Writing isn’t brain surgery, but it’s rare when someone adept at the latter is also so accomplished at the former. Searching for meaning and purpose in his life, Kalanithi pursued a doctorate in literature and had felt certain that he wouldn’t enter the field of medicine, in which his father and other members of his family excelled. “But I couldn’t let go of the question,” he writes, after realizing that his goals “didn’t quite fit in an English department.” “Where did biology, morality, literature and philosophy intersect?” So he decided to set aside his doctoral dissertation and belatedly prepare for medical school, which “would allow me a chance to find answers that are not in books, to find a different sort of sublime, to forge relationships with the suffering, and to keep following the question of what makes human life meaningful, even in the face of death and decay.” The author’s empathy undoubtedly made him an exceptional doctor, and the precision of his prose—as well as the moral purpose underscoring it—suggests that he could have written a good book on any subject he chose.

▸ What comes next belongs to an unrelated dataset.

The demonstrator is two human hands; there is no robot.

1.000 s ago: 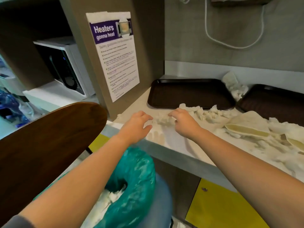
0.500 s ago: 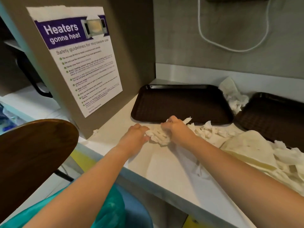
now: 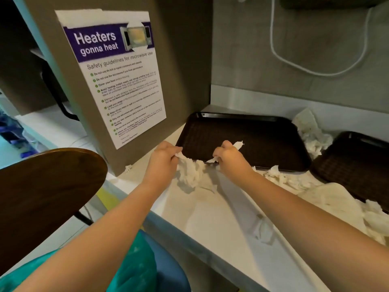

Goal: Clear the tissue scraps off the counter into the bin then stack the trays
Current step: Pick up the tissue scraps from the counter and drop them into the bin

Part of what makes this book so essential is the fact that it was written under a death sentence following the diagnosis that upended his life, just as he was preparing to end his residency and attract offers at the top of his profession. Kalanithi learned he might have 10 years to live or perhaps five. Should he return to neurosurgery (he could and did), or should he write (he also did)? Should he and his wife have a baby? They did, eight months before he died, which was less than two years after the original diagnosis. “The fact of death is unsettling,” he understates. “Yet there is no other way to live.”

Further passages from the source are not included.